Directions ▸ Retype, word for word, every line from the one holding "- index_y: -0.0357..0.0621" through the one holding "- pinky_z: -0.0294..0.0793" in the entries below, both included, and only those lines.

--------------------

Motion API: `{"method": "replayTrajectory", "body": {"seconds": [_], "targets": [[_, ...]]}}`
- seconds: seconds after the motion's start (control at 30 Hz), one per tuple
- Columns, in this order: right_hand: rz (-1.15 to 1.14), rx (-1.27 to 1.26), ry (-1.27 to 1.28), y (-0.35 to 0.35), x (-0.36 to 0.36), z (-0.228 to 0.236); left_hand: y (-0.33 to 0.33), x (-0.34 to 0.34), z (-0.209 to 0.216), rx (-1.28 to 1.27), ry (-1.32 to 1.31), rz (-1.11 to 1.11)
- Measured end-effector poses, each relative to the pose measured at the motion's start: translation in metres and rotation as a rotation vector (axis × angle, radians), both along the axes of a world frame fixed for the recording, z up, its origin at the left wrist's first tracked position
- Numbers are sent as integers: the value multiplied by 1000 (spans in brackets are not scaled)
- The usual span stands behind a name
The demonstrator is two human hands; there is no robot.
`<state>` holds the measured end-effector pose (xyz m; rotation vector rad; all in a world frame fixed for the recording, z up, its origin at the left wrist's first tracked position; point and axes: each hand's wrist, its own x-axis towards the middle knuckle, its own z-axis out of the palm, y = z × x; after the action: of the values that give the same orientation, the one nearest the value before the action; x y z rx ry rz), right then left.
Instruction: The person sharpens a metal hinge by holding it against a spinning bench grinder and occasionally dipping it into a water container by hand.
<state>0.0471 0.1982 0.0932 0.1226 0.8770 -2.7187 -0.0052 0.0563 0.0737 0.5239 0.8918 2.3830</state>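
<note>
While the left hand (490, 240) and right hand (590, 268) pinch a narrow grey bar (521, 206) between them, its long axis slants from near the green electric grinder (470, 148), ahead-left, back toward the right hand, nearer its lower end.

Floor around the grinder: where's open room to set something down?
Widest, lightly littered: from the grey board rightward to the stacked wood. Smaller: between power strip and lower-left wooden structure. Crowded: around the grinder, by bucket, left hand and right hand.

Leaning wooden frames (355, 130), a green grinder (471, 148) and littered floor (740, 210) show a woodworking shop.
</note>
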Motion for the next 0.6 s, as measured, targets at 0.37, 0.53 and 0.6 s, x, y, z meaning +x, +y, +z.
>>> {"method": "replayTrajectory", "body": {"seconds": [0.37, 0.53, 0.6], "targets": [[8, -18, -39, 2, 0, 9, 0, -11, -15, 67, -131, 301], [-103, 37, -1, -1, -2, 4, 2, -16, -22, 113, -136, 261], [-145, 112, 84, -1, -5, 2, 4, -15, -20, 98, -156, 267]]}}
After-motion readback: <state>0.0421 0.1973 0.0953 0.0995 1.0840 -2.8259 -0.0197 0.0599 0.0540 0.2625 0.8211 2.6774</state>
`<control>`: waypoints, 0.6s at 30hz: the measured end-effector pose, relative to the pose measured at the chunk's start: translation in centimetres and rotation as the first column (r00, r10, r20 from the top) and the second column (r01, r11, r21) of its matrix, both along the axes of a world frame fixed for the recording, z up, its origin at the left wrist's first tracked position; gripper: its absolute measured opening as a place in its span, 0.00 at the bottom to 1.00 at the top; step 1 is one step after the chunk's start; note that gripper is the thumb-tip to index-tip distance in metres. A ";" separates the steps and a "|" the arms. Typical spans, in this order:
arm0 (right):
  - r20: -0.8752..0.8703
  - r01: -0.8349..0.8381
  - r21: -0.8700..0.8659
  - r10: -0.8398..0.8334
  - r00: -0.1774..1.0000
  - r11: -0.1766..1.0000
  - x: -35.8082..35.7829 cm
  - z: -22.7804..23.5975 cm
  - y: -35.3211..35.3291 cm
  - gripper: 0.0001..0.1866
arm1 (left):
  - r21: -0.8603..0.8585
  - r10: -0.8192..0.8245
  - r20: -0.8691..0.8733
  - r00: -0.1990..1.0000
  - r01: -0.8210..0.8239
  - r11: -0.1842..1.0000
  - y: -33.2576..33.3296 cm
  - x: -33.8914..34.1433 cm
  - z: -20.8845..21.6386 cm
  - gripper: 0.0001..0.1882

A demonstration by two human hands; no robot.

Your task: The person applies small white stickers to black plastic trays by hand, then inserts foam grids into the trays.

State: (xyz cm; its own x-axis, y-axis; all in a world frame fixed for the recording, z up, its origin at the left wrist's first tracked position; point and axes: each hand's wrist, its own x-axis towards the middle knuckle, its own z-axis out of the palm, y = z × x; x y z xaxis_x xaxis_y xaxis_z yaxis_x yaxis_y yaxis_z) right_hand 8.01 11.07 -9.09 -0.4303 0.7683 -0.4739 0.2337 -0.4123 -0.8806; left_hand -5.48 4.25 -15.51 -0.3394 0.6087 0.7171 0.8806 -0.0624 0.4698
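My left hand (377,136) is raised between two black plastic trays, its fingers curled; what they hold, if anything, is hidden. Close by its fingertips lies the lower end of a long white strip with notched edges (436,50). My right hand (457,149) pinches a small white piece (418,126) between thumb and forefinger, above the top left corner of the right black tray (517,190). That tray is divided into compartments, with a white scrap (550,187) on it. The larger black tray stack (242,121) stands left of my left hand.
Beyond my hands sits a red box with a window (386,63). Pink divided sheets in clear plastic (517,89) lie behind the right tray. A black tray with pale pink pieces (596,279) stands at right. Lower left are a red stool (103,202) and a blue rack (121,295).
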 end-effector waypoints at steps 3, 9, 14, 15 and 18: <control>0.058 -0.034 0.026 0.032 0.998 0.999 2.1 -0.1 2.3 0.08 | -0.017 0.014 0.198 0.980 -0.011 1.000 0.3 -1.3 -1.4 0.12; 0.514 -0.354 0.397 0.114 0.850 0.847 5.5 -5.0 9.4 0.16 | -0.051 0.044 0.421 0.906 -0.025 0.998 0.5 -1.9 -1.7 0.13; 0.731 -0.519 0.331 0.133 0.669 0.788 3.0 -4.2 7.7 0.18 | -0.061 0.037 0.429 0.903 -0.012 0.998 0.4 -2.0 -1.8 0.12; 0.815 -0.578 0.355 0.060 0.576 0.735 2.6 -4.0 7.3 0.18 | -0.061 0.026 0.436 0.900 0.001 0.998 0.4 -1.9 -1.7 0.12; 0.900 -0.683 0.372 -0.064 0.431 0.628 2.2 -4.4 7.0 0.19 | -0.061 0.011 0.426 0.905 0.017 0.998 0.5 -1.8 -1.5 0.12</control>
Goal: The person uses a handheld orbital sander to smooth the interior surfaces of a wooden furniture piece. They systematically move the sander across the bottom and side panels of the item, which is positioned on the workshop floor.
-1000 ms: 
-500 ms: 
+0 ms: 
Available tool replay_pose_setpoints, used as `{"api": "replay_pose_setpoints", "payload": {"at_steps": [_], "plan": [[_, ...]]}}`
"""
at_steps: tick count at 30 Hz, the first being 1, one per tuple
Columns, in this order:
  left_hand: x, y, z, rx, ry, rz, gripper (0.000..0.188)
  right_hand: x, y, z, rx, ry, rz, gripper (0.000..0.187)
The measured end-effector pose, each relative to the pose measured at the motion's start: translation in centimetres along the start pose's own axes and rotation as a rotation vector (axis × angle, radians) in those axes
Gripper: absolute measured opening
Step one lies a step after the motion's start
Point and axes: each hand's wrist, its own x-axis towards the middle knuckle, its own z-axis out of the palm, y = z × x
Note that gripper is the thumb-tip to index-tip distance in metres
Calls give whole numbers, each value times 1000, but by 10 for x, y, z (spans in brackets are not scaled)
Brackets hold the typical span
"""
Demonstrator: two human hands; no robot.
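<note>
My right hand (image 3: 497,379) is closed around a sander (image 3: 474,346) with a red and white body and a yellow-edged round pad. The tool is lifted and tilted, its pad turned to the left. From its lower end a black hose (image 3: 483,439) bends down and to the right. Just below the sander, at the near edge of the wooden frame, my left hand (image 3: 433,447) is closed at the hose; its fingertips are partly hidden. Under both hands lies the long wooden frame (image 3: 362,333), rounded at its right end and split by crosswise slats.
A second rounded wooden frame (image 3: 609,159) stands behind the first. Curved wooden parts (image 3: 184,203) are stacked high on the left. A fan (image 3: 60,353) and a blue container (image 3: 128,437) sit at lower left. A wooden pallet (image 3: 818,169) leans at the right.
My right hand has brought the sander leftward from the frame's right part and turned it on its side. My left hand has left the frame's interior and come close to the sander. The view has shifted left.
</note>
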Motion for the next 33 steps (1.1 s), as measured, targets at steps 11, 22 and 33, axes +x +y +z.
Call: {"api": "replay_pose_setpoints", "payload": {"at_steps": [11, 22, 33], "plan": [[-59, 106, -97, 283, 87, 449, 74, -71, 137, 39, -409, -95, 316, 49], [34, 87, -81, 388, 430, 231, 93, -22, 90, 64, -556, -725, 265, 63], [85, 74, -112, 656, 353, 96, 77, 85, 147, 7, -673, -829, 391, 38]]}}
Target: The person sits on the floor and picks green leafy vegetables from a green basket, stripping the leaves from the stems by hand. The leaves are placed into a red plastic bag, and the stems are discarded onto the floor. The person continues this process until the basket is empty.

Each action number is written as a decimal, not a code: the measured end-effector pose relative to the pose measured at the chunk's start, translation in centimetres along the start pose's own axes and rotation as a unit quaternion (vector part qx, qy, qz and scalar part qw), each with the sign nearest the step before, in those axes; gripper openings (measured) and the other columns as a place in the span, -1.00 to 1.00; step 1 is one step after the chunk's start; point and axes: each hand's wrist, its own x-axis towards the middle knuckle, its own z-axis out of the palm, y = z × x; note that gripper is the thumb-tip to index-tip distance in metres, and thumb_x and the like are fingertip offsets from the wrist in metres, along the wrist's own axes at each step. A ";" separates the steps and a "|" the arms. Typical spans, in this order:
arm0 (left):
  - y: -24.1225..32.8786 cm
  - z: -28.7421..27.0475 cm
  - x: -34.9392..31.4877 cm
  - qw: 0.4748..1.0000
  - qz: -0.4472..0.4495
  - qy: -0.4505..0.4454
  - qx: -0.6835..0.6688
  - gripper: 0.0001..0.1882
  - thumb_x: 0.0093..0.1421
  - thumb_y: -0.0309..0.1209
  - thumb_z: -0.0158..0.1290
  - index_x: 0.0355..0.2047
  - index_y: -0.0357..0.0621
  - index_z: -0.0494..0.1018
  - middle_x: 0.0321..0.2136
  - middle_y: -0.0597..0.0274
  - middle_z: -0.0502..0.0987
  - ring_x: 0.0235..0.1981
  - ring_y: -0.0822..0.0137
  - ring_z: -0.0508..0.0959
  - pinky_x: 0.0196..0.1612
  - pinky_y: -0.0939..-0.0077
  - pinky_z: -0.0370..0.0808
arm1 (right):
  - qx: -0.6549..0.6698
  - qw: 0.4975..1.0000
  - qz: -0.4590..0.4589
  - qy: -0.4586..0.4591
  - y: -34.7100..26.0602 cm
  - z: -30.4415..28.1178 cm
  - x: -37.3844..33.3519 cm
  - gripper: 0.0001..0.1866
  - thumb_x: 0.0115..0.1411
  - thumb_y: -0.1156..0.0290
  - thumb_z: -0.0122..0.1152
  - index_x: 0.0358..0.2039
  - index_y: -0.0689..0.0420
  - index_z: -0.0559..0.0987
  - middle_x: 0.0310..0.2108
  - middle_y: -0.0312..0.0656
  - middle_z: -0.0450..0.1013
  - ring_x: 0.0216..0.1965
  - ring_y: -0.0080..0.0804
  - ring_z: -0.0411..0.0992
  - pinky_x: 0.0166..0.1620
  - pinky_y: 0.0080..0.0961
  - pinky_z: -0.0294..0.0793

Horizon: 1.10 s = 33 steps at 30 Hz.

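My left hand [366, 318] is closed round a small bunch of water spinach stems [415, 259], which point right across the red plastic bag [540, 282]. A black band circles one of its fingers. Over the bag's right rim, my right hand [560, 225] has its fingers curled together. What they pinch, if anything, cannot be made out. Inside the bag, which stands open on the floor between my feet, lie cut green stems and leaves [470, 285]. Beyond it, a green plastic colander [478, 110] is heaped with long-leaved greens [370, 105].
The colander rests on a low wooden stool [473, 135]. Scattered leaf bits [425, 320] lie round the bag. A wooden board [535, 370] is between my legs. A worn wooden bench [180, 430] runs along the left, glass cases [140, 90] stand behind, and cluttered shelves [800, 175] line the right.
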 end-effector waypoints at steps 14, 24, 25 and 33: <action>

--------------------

Output for this exercise ▸
  - index_y: -0.0357..0.0621
  - index_z: -0.0494..0.1018
  - middle_x: 0.0321..0.2136
  - middle_y: -0.0597..0.0274
  - middle_z: -0.0502..0.0987
  - ring_x: 0.0235..0.1981
  - ring_y: -0.0822..0.0137
  - ring_z: -0.0508..0.0959
  - pinky_x: 0.0196..0.1612
  - pinky_y: -0.0939..-0.0077
  - pinky_z: -0.0370..0.0808
arm1 (right):
  - qx: -0.6549..0.6698
  - qw: 0.4975..1.0000
  - qz: -0.4590..0.4589
  - qy: -0.4586..0.4591
  - y: -34.7100..26.0602 cm
  - z: -30.4415..28.1178 cm
  - x: -37.3844..33.3519 cm
  - gripper: 0.0001..0.1866
  - thumb_x: 0.0115..0.1411
  - thumb_y: -0.1156..0.0290
  - thumb_z: -0.0122..0.1152
  - index_x: 0.0358..0.2039
  - index_y: -0.0689..0.0420
  - index_z: -0.0559..0.0987
  - middle_x: 0.0310..0.2108
  - middle_y: -0.0312..0.0656
  - middle_z: -0.0450..0.1013
  - ring_x: 0.0216..0.1965
  - ring_y: -0.0080..0.0804
  - ring_z: -0.0411..0.0992
  - pinky_x: 0.0166..0.1620
  - pinky_y: 0.0080..0.0961
  - pinky_z: -0.0294..0.0793

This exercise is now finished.